*TRY IT*. From the entries below, output the line with "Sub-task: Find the" and each following line up to and including the line with "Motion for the", exactly as written.

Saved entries

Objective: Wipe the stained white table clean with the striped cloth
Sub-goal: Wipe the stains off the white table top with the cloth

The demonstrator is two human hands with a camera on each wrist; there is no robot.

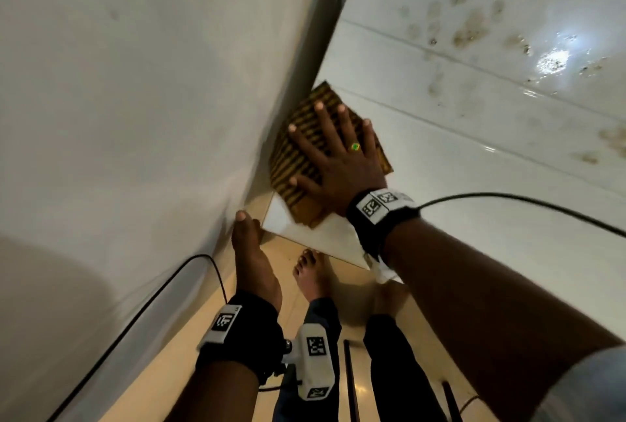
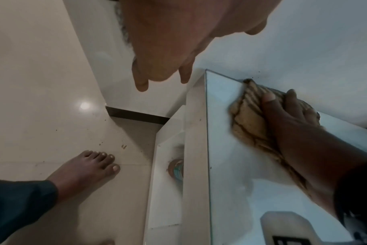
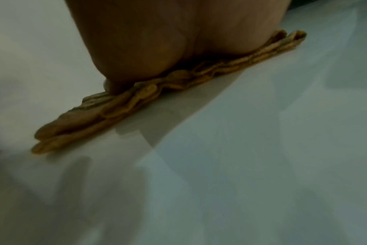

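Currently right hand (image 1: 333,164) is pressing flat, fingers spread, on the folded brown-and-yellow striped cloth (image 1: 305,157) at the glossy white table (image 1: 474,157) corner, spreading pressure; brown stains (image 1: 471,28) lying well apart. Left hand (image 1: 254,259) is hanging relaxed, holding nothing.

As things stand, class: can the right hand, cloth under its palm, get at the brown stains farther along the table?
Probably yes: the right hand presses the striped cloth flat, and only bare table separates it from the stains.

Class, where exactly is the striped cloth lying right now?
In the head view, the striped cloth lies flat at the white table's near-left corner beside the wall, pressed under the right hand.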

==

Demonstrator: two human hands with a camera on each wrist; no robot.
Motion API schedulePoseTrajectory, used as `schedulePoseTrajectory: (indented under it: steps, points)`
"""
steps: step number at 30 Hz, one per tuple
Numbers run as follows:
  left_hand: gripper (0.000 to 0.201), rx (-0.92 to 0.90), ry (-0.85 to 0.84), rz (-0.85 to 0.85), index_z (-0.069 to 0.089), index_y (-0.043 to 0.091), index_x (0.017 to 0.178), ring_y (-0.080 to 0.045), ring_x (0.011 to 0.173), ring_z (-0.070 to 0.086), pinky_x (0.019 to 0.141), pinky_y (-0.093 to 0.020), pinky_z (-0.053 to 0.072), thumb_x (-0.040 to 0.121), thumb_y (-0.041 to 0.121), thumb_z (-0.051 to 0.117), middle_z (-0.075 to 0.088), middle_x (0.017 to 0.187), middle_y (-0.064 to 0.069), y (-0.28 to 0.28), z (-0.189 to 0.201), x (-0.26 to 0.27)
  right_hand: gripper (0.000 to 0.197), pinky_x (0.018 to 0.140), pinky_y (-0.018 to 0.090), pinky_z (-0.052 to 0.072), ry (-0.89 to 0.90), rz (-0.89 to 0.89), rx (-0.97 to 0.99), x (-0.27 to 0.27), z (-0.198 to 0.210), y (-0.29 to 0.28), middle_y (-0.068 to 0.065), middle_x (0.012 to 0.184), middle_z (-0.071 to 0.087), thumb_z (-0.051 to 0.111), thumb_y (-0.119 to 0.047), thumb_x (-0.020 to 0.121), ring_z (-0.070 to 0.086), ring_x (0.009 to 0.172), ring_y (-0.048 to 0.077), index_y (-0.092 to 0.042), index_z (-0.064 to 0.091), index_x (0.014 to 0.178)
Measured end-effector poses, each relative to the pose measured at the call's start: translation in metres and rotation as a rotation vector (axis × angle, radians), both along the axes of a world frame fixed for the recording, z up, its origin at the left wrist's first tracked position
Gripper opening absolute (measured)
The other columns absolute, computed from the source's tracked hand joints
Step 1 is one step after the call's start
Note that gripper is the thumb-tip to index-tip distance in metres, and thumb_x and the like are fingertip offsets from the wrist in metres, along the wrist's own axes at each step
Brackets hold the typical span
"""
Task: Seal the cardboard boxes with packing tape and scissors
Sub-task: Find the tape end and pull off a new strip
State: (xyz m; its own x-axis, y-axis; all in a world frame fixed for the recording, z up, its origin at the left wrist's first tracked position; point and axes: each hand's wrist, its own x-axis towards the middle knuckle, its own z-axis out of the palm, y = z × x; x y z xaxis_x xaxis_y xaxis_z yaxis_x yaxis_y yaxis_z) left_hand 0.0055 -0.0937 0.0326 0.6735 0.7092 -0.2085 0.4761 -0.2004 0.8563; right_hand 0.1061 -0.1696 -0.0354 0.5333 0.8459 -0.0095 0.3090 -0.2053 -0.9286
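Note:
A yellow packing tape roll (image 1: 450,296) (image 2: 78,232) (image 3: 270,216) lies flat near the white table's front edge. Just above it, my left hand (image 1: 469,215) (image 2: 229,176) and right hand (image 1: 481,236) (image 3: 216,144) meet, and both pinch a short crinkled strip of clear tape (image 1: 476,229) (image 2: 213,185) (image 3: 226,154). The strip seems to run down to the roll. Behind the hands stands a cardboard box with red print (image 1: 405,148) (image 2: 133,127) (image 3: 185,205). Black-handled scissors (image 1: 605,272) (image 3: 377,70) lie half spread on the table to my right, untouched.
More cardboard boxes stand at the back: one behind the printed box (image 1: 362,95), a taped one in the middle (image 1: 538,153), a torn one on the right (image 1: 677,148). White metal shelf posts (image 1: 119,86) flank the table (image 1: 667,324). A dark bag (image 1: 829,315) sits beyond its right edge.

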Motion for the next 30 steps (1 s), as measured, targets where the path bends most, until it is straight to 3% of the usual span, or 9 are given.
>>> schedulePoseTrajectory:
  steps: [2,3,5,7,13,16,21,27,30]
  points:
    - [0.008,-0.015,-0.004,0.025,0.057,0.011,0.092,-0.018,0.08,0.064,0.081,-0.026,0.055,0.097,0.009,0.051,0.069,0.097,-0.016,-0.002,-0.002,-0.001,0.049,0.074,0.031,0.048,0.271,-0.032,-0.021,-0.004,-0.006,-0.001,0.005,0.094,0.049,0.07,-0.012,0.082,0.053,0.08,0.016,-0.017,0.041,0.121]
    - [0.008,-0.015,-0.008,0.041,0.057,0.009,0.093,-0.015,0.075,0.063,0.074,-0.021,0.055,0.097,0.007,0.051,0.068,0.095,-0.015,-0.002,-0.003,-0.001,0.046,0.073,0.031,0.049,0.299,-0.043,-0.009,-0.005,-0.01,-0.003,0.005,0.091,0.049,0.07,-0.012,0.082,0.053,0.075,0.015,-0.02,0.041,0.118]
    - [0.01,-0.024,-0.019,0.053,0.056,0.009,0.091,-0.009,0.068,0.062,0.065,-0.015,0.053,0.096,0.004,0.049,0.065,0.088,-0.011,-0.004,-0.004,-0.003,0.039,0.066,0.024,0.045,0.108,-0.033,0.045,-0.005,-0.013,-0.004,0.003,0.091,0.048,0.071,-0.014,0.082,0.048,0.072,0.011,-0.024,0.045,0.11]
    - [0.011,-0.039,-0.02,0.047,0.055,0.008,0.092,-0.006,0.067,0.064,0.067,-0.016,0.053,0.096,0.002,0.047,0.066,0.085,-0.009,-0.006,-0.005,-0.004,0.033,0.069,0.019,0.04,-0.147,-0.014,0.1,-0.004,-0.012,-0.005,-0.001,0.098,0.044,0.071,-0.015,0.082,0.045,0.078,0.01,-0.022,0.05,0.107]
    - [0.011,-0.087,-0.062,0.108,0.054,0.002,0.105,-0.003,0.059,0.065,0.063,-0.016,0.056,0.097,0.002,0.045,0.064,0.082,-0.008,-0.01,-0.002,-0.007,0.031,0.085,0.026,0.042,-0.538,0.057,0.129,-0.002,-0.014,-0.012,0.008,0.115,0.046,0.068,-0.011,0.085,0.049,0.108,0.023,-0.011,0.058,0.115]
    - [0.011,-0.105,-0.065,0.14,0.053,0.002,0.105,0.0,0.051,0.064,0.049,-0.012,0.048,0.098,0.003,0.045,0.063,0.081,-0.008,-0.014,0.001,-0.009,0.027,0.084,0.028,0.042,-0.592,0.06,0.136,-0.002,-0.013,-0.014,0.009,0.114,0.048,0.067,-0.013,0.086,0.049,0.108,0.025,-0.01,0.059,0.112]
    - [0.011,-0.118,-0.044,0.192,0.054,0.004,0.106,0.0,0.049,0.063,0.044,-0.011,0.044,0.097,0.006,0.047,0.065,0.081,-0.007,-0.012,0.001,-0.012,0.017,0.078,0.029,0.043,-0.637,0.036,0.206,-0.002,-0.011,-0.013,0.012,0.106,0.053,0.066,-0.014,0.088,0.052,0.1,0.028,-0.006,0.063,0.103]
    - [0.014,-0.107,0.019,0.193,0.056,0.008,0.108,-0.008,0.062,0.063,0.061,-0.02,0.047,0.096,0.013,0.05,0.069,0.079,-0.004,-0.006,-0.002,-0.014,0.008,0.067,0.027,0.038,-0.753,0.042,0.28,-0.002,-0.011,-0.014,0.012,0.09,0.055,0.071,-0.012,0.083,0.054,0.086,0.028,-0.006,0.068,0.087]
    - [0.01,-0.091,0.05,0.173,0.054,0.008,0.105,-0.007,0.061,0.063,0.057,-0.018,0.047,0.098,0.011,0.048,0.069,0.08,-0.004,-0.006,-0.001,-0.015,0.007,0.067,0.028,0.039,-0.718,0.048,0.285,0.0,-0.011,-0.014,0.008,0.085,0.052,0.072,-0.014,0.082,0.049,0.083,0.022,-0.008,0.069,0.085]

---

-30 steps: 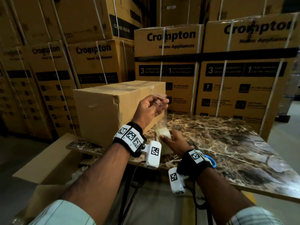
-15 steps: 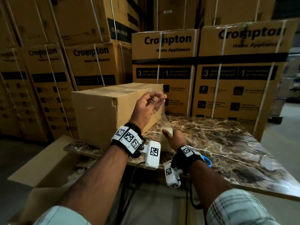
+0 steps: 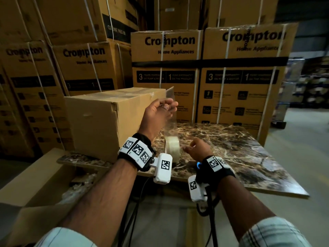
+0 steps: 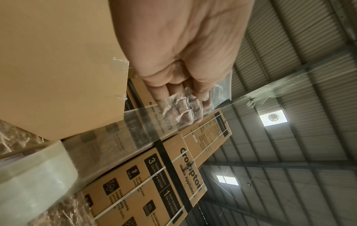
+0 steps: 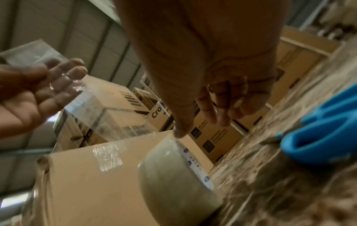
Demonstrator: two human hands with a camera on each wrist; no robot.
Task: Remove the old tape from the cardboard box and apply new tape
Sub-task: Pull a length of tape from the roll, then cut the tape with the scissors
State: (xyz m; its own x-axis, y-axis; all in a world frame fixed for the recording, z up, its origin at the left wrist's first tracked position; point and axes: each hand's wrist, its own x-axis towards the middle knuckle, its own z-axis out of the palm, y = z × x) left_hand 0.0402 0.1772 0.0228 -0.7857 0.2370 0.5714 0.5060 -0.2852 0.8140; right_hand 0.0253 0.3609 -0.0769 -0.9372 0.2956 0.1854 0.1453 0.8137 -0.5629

*FINISHED EXERCISE*.
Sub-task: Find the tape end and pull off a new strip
State: (xyz m; its own x-axis, y-axis; all in a world frame fixed for the recording, z up, its origin at the left wrist's first tracked position; point and axes: each hand's wrist, its own x-axis towards the middle knuckle, its own z-axis out of the palm, y = z × x; x y z xaxis_x xaxis_y xaxis_z yaxis_x yaxis_y yaxis_z) left_hand 0.0055 -0.0937 0.0326 0.6735 0.7092 -0.2085 0.4761 -0.2004 0.8563; right_hand 0.1061 -0.1696 -0.0354 0.5333 0.8459 -0.0095 0.3090 -0.2053 -0.9286
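Note:
A yellow packing tape roll (image 1: 450,296) (image 2: 78,232) (image 3: 270,216) lies flat near the white table's front edge. Just above it, my left hand (image 1: 469,215) (image 2: 229,176) and right hand (image 1: 481,236) (image 3: 216,144) meet, and both pinch a short crinkled strip of clear tape (image 1: 476,229) (image 2: 213,185) (image 3: 226,154). The strip seems to run down to the roll. Behind the hands stands a cardboard box with red print (image 1: 405,148) (image 2: 133,127) (image 3: 185,205). Black-handled scissors (image 1: 605,272) (image 3: 377,70) lie half spread on the table to my right, untouched.
More cardboard boxes stand at the back: one behind the printed box (image 1: 362,95), a taped one in the middle (image 1: 538,153), a torn one on the right (image 1: 677,148). White metal shelf posts (image 1: 119,86) flank the table (image 1: 667,324). A dark bag (image 1: 829,315) sits beyond its right edge.
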
Motion for the next 30 steps (1 s), as measured, targets where the path bends most, until it is straight to 3% of the usual span, or 9 are given.

That wraps up the exercise.